### Extracted entries

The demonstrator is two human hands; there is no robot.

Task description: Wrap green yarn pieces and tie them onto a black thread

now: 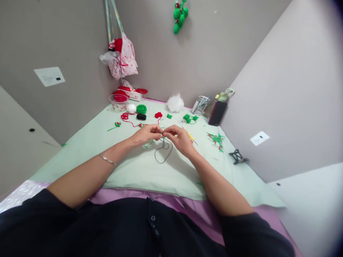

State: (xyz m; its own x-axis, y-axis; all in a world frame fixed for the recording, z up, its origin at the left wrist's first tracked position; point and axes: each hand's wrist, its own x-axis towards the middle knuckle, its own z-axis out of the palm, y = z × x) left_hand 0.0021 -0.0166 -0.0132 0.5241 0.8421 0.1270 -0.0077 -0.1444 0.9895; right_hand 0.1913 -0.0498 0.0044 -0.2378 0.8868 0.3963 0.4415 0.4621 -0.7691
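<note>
Above the middle of the table, my left hand (149, 135) and my right hand (179, 138) meet at the fingertips. Both are closed in a pinch around a small green piece, mostly hidden by the fingers. A dark cord (160, 162) hangs from between them in loops down to the cloth. Under my left hand a green yarn end (148, 144) shows. Just beyond the hands are a small red crocheted piece (158, 115) and a small green one (169, 116). A yellow-handled tool (190, 136) lies beside my right hand.
Behind lie green yarn (141, 109), black thread (141, 116), a tub (118, 103), white stuffing (175, 103) and a clear cup (200, 105). At right are a phone (218, 113), yarn scraps (216, 140) and a black clip (238, 157). A bag (125, 59) hangs at left.
</note>
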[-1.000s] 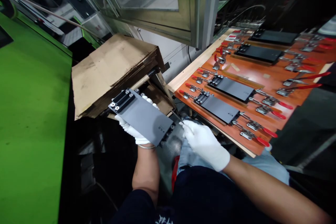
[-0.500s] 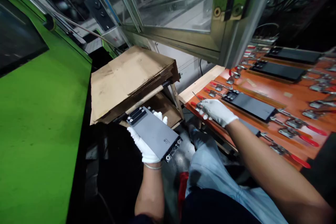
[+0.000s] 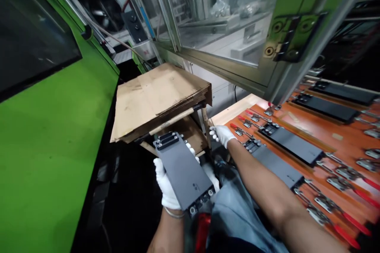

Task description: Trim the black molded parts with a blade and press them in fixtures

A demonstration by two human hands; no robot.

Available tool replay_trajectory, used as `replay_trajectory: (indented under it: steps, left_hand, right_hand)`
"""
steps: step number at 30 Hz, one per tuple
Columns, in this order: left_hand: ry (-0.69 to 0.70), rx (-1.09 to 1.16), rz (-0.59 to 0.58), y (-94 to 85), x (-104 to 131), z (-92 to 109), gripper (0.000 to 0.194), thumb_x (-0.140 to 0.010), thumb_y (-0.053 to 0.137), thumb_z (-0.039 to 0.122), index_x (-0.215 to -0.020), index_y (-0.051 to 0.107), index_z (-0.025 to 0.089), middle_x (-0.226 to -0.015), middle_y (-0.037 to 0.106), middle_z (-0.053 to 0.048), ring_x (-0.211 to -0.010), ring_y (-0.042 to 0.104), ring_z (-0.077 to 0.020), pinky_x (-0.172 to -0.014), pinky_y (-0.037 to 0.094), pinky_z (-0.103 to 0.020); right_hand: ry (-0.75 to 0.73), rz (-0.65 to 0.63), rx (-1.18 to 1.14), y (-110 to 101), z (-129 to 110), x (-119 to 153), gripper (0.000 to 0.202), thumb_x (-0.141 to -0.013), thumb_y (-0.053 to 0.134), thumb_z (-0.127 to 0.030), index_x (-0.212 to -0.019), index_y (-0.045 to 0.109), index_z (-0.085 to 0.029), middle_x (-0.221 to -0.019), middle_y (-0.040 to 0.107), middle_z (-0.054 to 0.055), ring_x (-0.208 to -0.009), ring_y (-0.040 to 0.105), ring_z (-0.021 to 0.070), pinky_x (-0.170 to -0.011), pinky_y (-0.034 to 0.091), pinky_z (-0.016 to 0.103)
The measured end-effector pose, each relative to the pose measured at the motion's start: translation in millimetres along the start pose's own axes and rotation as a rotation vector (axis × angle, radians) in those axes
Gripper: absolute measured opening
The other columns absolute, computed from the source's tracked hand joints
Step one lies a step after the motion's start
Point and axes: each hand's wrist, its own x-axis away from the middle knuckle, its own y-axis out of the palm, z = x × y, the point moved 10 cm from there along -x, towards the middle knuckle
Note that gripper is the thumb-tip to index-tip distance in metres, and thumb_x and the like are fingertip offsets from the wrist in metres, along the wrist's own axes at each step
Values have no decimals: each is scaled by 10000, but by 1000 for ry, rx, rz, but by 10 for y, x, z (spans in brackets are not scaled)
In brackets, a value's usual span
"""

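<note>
My left hand (image 3: 168,187), in a white glove, grips a flat grey rectangular panel (image 3: 185,170) from below. Black slotted fittings with round metal inserts line the panel's far end, and more inserts line its near end. A small dark mark shows near its lower edge. Off to the right, my gloved right hand (image 3: 222,134) is closed, fingers curled, beside the corner of the orange board (image 3: 335,136). What it holds, if anything, is too small to make out. Nearest to that arm on the board lies another grey panel (image 3: 277,164), held by toggle clamps (image 3: 319,207) with red handles.
Brown cardboard (image 3: 160,91) covers a small stand ahead of me. A green machine wall (image 3: 53,142) rises at left. A framed clear door (image 3: 219,19) with a hinge hangs above the board's far left. More clamped panels (image 3: 291,142) lie on the board.
My right hand has drawn back left from the red clamp handles to the board's corner. The panel in my left hand is turned more upright in view. The camera view has shifted.
</note>
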Motion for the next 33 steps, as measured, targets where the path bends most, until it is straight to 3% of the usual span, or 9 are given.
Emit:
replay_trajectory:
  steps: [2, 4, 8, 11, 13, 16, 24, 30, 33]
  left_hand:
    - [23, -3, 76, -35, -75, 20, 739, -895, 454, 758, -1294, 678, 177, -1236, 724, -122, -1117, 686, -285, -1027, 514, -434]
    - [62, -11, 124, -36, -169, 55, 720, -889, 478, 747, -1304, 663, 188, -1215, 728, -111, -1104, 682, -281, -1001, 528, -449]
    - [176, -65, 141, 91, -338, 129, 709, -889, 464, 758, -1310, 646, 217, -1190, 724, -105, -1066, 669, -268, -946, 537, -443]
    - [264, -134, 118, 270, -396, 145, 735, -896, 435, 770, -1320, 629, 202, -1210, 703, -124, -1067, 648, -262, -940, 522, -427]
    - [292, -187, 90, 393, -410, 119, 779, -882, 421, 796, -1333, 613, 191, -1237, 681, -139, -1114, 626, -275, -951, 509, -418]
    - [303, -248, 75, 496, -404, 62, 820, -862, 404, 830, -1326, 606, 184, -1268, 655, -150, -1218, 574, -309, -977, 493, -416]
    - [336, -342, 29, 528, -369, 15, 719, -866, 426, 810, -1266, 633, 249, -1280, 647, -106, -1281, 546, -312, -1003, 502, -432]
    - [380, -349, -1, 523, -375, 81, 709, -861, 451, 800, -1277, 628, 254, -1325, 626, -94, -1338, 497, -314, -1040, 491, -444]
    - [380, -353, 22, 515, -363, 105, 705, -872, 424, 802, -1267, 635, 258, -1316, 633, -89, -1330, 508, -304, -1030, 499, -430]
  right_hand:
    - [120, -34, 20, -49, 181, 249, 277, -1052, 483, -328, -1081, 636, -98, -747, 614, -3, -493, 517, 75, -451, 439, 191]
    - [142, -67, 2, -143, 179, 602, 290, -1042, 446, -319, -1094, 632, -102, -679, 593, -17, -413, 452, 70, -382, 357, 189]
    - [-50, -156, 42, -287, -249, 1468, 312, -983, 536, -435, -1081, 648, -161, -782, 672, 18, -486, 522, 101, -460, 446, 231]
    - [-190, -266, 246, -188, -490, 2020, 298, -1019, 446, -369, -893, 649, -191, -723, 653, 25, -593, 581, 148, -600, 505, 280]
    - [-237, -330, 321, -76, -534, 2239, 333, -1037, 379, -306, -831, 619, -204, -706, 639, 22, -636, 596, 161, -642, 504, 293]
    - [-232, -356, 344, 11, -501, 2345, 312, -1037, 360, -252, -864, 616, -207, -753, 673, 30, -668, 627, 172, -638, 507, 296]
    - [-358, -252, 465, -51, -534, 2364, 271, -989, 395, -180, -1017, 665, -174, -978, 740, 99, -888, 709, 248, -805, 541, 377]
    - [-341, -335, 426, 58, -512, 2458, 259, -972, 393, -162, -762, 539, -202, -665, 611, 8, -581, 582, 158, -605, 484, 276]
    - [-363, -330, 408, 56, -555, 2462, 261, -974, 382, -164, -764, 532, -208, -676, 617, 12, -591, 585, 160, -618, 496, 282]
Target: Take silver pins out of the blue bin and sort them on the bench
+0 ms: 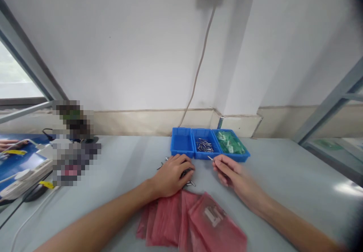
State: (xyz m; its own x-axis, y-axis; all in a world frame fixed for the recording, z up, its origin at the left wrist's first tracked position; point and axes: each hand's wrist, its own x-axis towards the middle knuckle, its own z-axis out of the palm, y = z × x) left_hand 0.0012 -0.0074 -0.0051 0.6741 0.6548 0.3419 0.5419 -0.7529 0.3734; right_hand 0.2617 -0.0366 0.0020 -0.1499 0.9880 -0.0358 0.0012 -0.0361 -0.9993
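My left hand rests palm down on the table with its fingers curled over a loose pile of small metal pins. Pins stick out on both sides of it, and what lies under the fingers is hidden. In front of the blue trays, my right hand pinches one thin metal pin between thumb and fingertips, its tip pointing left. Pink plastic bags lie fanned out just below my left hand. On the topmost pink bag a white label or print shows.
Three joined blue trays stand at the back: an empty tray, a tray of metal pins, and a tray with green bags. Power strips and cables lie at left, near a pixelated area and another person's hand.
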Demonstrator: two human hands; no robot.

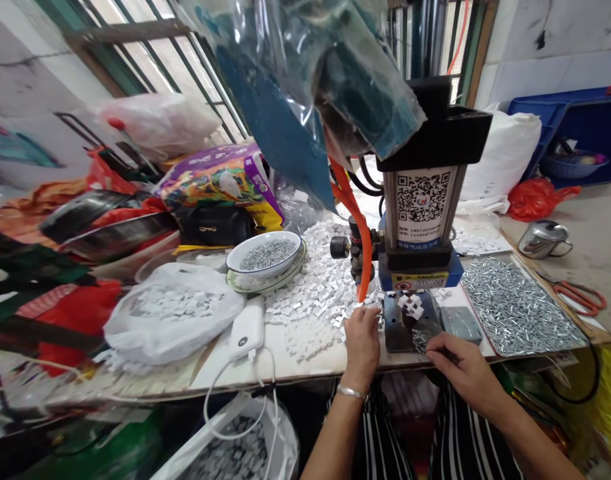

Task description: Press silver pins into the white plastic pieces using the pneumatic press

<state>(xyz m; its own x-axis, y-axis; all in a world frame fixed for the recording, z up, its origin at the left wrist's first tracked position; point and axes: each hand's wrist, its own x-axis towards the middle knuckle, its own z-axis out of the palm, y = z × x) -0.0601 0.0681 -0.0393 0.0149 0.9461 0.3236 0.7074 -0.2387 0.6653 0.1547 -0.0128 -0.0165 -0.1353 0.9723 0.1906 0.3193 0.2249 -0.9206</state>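
Observation:
My left hand [362, 339] is at the left side of the small press [419, 230], over the edge of a heap of small white plastic pieces [315, 280]. Its fingers are curled together, and whatever they pinch is too small to name. Beside the front of the press base [396, 339], my right hand [460, 363] has thumb and fingertips pressed together. They are close to a little pile of metal pins [421, 339], and what lies between them cannot be made out. A few white pieces [411, 305] sit under the press head.
A tray of metal pins [525, 303] lies right of the press, with orange-handled scissors [580, 297] and a metal cup [544, 239] beyond. Leftward are an enamel bowl of pins [268, 253], a power bank [248, 328] and a plastic bag [172, 310]. An orange hose [365, 247] hangs near my left hand.

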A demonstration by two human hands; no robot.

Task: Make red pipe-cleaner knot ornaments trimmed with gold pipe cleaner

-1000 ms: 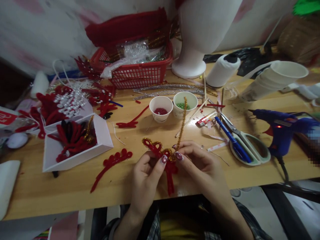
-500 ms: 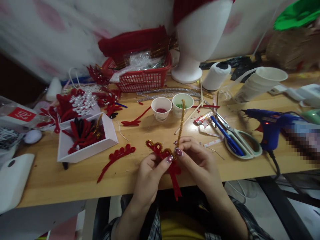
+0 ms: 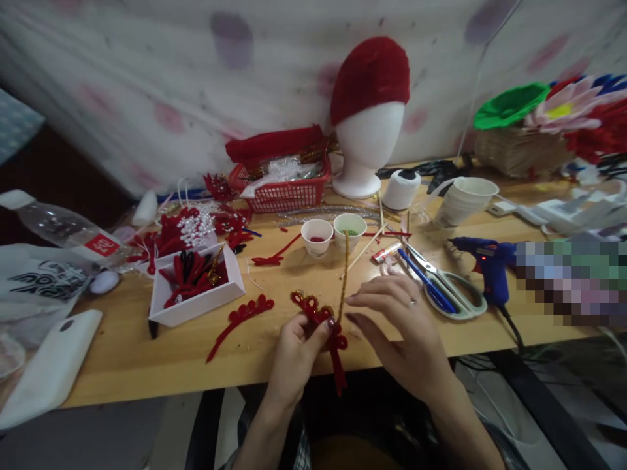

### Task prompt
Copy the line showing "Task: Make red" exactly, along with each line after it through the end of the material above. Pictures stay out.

### Solution for this exercise
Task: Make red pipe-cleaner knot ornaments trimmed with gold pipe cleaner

-1000 ms: 
-500 ms: 
+0 ms: 

That is the entire output.